Foto del autorLos especialistas del Centro conocen las prioridades de la industria cubana del níquel porque se encuentran en el corazón de esta.

El estudio liderado por el ingeniero metalúrgico Ángel Legrá Legrá, integrante del Centro de Investigaciones del Níquel, arrojó que es posible incrementar la productividad de los molinos hasta 15 toneladas de mineral por hora, al mismo tiempo que es mayor el aprovechamiento de la energía eléctrica consumida por los equipos.

"Los resultados finales mucho tuvieron que ver con la colaboración del Instituto Minero Metalúrgico de Moa, en especial de los doctores Reynaldo Laborde Bron y Pedro Beirys Mazar, quienes elaboraron los modelos matemáticos experimentales e introdujeron en ellos los resultados de las pruebas", reconoce Ángel.

Para emprender el proyecto tomaron como base una investigación anterior, la cual modificó la capacidad de diseño de la Planta de Preparación del Mineral e hizo posible que esta redujera de 120 milímetros a 10 el tamaño de las partículas a moler, con el consiguiente incremento de la extracción de níquel y cobalto.

"Las observaciones demostraban que las mejoras de la molienda también disminuían el consumo de electricidad, pero había que constatarlo científicamente. Por eso emprendimos a escala de laboratorio una serie de pruebas validadas internacionalmente y comprobamos que el consumo de energía había disminuido un 12 %".

De ahí pasaron a la Planta Piloto del centro, una instalación capaz de modelar el complejo funcionamiento de la molienda de la Che Guevara.
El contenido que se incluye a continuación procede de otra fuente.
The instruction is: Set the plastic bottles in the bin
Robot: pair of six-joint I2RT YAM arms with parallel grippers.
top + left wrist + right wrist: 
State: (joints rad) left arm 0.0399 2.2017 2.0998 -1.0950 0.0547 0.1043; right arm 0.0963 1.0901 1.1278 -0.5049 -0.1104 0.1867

Sorpresa y alegría fueron una misma cosa al verificar que el gasto energético continuó en descenso (los datos registraron entre un 15 y un 18 %).

En esta etapa diseñaron y fabricaron un sinfín dosificador para alimentar con mineral el molino, al mismo tiempo que las bolas de metal que este lleva en su interior variaron en tamaño y cantidad con el propósito de mejorar la calidad de la trituración de las partículas minerales.

A continuación, se trasladaron a la Planta de Preparación del Mineral y durante dos meses realizaron en una de las unidades de molienda los rigurosos ensayos que demostraron la posibilidad de ahorrar hasta un 22 % de electricidad. Por el impacto, el proyecto se aplica allí desde noviembre del pasado año.

"De acuerdo con la información que poseo, los resultados serán aplicados por ahora en dos unidades de molienda, hasta tanto se creen las condiciones para generalizarlos a todas", puntualiza Ángel.

CIENCIA CONSOLIDADA

El Centro de Investigaciones del Níquel ha sido sistemáticamente reconocido por la solidez científica de los aportes que hace a la industria cubana de ese mineral, referencia de lo cual son los proyectos desarrollados a lo largo del pasado año, enfatiza la directora, ingeniera química Silvia Margarita Ariza Borges.

Tras insistir en el valioso aporte de la investigación ya comentada en este material, otorga un lugar importante a la posible rehabilitación de la mini-refinería del centro con el fin de producir sales de níquel y cobalto.

"Un estudio de factibilidad realizado por los investigadores del Centro de Proyectos del Níquel dice que es posible obtener esos productos, regularmente importados por la Planta de Herrajes de Guanabacoa, la INPUD de Villa Clara y otras empresas del país".

Una tonelada de las referidas sales tiene un alto precio en el exterior porque se obtiene de níquel puro, al que hubo que llegar por medio de un costoso proceso industrial, mientras que las de producción nacional emplearán subproductos de las industrias, lo cual las hace más baratas.

"Podríamos producir, dice, entre 20 y 30 toneladas al año, de acuerdo con una demanda planificada", afirma.

La principal fortaleza del centro es la ubicación en el corazón del polo minero-metalúrgico de Moa y su personal altamente calificado. Asimismo, dispone de técnicas analíticas muy confiables, como es el caso de un equipo de absorción atómica para el ensayo con una gama de metales.

No tiene aquí descanso el talento, porque los investigadores conocen que deben y pueden contribuir a resolver muchas tareas aún pendientes en la industria cubana del níquel, como son el incremento de la eficiencia energética y metalúrgica, el mejoramiento y diversificación de la producción, la sustitución de importaciones y el tratamiento y aprovechamiento de los residuales.